• **AIM OF THE EXERCISE**
Line by line, transcribe the data shown below.

• **INFORMATION PROVIDED**

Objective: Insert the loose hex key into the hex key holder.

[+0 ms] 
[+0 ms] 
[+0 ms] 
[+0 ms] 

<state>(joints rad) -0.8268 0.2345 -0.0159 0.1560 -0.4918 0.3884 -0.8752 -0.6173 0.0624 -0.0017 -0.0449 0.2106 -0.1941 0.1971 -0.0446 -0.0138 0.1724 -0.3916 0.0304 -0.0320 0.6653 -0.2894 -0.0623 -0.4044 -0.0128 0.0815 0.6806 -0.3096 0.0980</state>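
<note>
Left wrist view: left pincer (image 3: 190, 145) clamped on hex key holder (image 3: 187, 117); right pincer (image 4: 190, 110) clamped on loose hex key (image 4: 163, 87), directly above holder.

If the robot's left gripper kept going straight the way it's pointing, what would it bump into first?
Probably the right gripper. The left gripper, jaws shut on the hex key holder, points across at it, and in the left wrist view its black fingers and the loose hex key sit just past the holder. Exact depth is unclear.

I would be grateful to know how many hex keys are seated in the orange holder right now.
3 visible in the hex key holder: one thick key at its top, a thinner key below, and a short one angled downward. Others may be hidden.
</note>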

• **RESULT OF THE TASK**
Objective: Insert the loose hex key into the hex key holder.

[+0 ms] 
[+0 ms] 
[+0 ms] 
[+0 ms] 

<state>(joints rad) -0.8268 0.2345 -0.0159 0.1560 -0.4918 0.3884 -0.8752 -0.6173 0.0624 -0.0017 -0.0449 0.2106 -0.1941 0.1971 -0.0446 -0.0138 0.1724 -0.3916 0.0304 -0.0320 0.6653 -0.2894 -0.0623 -0.4044 -0.0128 0.0815 0.6806 -0.3096 0.0980</state>
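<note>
Left wrist view: left pincer (image 3: 190, 145) clamped on hex key holder (image 3: 187, 117); right pincer (image 4: 190, 110) clamped on loose hex key (image 4: 163, 87), directly above holder.

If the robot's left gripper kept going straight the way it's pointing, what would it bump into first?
Probably the right gripper. The left gripper, jaws shut on the hex key holder, points across at it, and in the left wrist view its black fingers and the loose hex key sit just past the holder. Exact depth is unclear.

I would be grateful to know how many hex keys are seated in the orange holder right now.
3 visible in the hex key holder: one thick key at its top, a thinner key below, and a short one angled downward. Others may be hidden.
</note>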

What appears above is the full answer.